Must-share information (formatted with Markdown):

which versions are you using

I am using Sonarqube * Enterprise Edition * Version 8.9.3 (build 48735)

what are you trying to achieve

I am trying to setup Sonar to check our source code

what have you tried so far to achieve this

I added some code that break some rule of C Sonar default profile.
I tried to build wrapper with “arm-none-eabi-gcc-10.2.1” toolchain it it run normally, generated error log on the console as below picture

image977×510 19.7 KB

After that I used latest sonar scanner to scan and see the output on the Sonar project dashboard

I saw some issues but not for some other issue such as:

• “goto” statement should not be used and so on

    void test2(){
	int i =0;
	int i = 0;
	loop:
	printf("i = %d\n", i);
	i++;
	if (i < 10){
		goto loop; // Noncompliant
	}
	switch (i) {
	  case 0:
		//...
		break;
	  case 1 ... 2:
		//...
		break;
	  case 5 ... 3: // Noncompliant
		//...
		break;
	}
	
}

I attached log for both log for checking in here
scanner_log.txt (40.7 KB)
build_wrapper_log.txt (14.1 KB)

I already check Project rule settings and the missing rules already enable

Can anyone help to solve this issue.
I dont know if we need to add additional gcc flag to make it out
@sonarsourcers could you have a look at my issue
Because I am in urgent case, please help me to solve this problem

Hello @thanhngo91,

Welcome to the community!

Your build is failing. Please fix it before running the analysis. The command provided to build-wrapper should be able to build your project successfully.

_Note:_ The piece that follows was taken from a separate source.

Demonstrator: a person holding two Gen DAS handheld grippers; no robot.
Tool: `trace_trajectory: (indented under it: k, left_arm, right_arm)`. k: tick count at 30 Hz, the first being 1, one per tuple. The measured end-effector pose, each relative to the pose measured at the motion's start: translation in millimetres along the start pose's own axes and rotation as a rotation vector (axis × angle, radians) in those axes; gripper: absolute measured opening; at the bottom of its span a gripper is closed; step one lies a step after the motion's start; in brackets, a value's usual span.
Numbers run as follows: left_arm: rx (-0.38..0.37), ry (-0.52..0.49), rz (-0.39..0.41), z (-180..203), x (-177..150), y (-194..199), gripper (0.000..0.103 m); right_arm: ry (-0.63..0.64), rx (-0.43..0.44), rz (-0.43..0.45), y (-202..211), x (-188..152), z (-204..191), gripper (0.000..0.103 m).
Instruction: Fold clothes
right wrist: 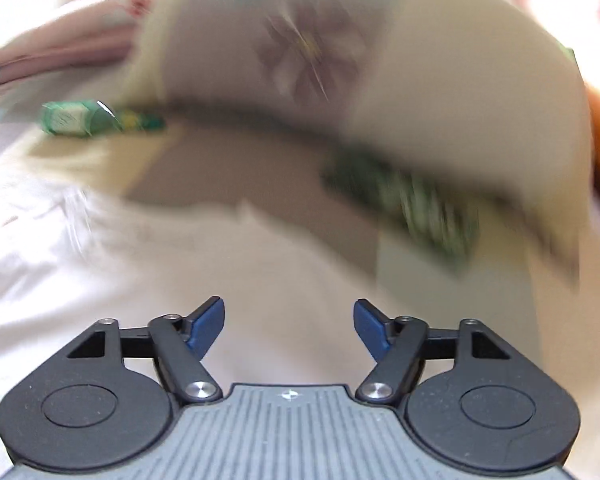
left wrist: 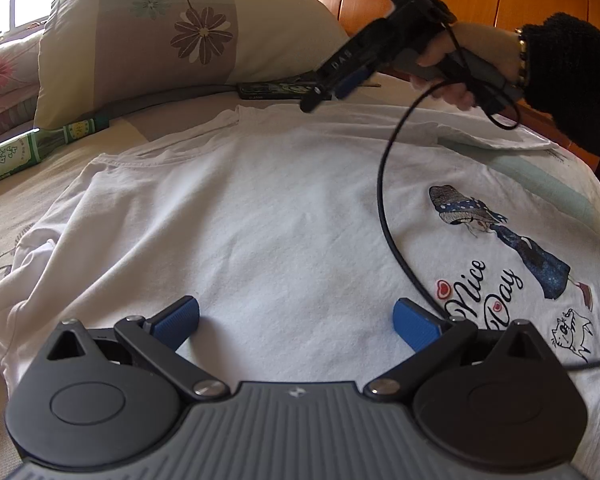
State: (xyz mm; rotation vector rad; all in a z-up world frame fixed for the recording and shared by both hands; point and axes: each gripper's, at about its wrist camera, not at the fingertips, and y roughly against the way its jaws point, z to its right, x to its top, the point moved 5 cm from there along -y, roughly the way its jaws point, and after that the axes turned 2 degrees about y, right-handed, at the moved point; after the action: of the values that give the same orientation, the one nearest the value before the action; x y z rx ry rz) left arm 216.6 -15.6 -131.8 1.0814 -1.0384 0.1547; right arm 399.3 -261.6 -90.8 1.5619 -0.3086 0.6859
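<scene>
I'm looking down my left gripper (left wrist: 296,326) and its blue pads stand spread wide, nothing between them but the white T-shirt (left wrist: 260,208) lying flat on the bed (left wrist: 4,216) underneath. The shirt runs away from the fingers toward the headboard side, its printed figure (left wrist: 504,240) and the words "Nice Day" off to my right of the pads. The far edge of the shirt ends near the floral pillow (left wrist: 172,36), with a folded-in bit of fabric lying along that edge.

Across the shirt, over its far edge, I see my right gripper (left wrist: 324,90) tilted down, held by a hand (left wrist: 460,64) in a black fuzzy sleeve (left wrist: 572,80), its black cable (left wrist: 384,184) looping down over the cloth. Tips hang just above the fabric; from this angle I can't tell whether they touch.

Right wrist view is heavily smeared. The right gripper's (right wrist: 289,328) fingers are parted with a clear gap, no fabric pinched, white cloth beneath and ahead of them. Beyond the shirt's edge I make out the pillow (right wrist: 340,80), a green bottle (right wrist: 88,118) lying on its side to the left, and a dark green-patterned flat thing (right wrist: 412,204), too blurred to name, tucked near the pillow.

In the left view that same green bottle (left wrist: 32,148) lies left of the shirt, well apart from both grippers.
</scene>
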Motion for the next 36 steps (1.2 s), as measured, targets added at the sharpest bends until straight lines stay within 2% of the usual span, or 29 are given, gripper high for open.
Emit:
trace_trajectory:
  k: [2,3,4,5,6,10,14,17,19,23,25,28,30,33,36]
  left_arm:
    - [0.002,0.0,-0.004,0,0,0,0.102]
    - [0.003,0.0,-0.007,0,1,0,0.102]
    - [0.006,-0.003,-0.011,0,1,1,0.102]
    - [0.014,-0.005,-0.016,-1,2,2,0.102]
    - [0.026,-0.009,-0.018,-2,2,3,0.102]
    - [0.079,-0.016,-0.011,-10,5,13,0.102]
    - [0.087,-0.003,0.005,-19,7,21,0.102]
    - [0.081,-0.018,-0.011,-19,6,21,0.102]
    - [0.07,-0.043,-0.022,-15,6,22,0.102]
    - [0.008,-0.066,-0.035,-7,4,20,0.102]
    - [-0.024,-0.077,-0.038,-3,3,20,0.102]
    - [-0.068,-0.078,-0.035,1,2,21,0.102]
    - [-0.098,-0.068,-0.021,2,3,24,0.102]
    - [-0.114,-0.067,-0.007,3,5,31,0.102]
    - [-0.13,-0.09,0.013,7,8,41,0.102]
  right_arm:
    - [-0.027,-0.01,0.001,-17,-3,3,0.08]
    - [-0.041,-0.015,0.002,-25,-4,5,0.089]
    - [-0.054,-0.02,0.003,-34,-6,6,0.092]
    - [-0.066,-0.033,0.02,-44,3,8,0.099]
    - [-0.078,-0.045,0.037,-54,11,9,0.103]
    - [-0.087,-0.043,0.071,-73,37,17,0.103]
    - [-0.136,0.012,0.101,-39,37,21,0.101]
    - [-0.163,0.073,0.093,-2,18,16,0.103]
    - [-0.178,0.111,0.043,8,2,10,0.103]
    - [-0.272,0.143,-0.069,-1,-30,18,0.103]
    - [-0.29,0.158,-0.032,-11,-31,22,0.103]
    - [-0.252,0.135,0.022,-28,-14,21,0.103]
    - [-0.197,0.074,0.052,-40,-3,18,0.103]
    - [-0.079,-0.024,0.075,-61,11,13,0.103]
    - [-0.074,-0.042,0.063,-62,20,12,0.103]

if you still face an issue after fixing your build:

* “goto” statement should not be used and so on.

Please clarify which rule you are referring to and check if it is enabled in your quality profile. There are multiple rules related to goto.

Thanks,

Thank you @Abbas_Sabra for your feedback
This is very first time I configure Sonar on our system so I dont really understand how Sonar works.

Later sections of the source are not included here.